**Work instructions:** The answer must restate the listing word for word, without its images.

**Raw data:**

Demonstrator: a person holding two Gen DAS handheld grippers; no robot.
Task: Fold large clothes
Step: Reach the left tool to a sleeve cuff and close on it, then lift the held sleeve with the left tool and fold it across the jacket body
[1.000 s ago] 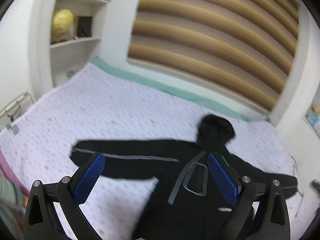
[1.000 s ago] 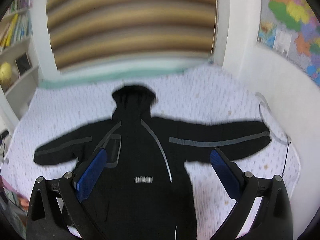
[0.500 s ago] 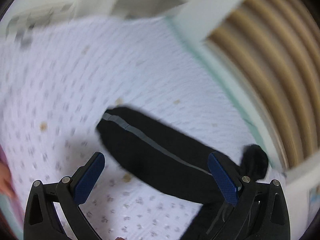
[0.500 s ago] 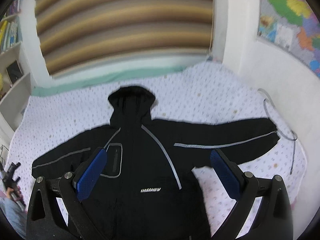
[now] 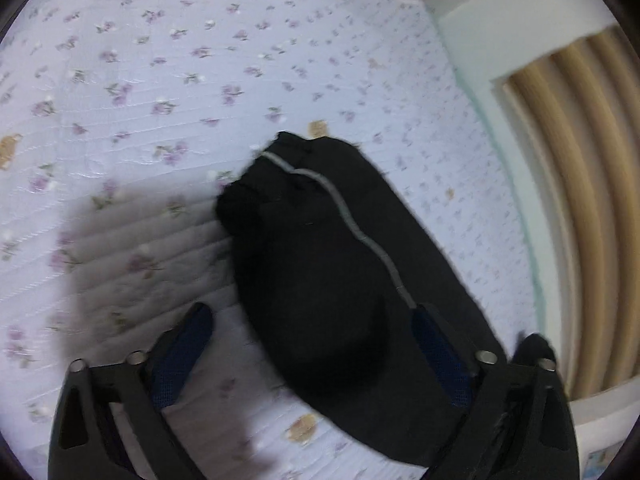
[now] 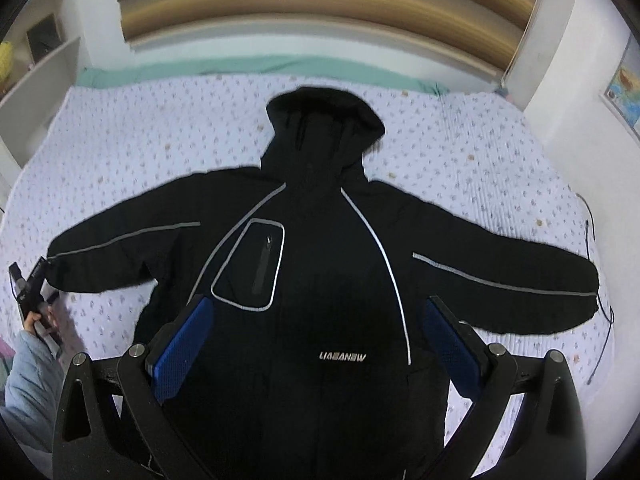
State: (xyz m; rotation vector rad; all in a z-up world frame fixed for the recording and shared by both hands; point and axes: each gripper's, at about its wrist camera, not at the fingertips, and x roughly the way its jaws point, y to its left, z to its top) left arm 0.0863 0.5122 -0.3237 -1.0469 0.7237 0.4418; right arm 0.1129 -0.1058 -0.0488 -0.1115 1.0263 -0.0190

**Written answer:**
Demonstrator: a person holding two Gen DAS handheld grippers; no robot.
Task: Fold large clothes
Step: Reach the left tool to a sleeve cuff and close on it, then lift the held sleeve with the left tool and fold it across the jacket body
[1.000 s ago] 
[1.000 s ago] 
[0.500 s ago] 
[0.500 s ago] 
[now] 
[now] 
State: (xyz m; rotation vector rad; all in a z-up world frame fixed for the recording and shared by both hands; point and axes: each gripper's, at about its wrist camera, not at the fingertips, and x roughly the way its jaws point, y to its left, z to its top) left arm 0.0863 0.5122 -0.3237 -1.0469 0.7237 0.4418; right arm 0.1129 -0.1058 -0.0488 -0.1115 1.0263 -0.0190

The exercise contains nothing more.